What is required: Please keep the images out and set down the data exactly as given.

Dataset section:
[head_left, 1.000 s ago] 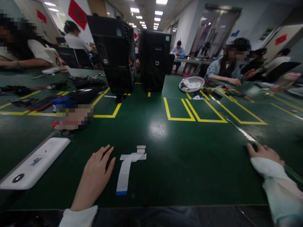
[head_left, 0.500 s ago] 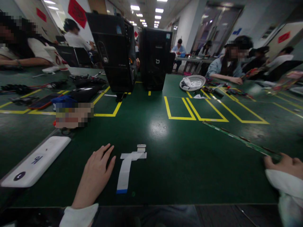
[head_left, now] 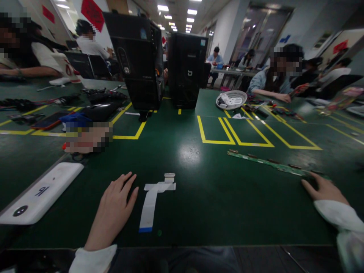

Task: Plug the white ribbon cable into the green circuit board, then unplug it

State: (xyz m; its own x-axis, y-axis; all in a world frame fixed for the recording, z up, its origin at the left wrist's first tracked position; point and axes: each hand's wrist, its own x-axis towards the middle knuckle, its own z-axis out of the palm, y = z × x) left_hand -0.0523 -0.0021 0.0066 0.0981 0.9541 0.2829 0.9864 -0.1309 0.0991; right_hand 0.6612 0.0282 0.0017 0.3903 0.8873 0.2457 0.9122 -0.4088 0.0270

Solution to this problem:
[head_left, 1.000 s ago] 
[head_left, 0.500 s ago] 
[head_left, now] 

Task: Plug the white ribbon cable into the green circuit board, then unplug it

State: (xyz m; its own x-axis, y-axis; all in a world frame fixed for the recording, z up, its origin at the left wrist's first tracked position; point and axes: each hand's wrist, its own x-axis towards the middle knuckle, its own z-axis out of the palm, y = z × x) left_hand -0.0523 -0.0021 0.0066 0.0981 0.9541 0.2829 0.9864 -0.1309 0.0991; right_hand 0.6612 0.0282 0.0017 0.3903 0.8873 0.2457 0.9122 -0.4088 0.0270

The work on the exercise is done.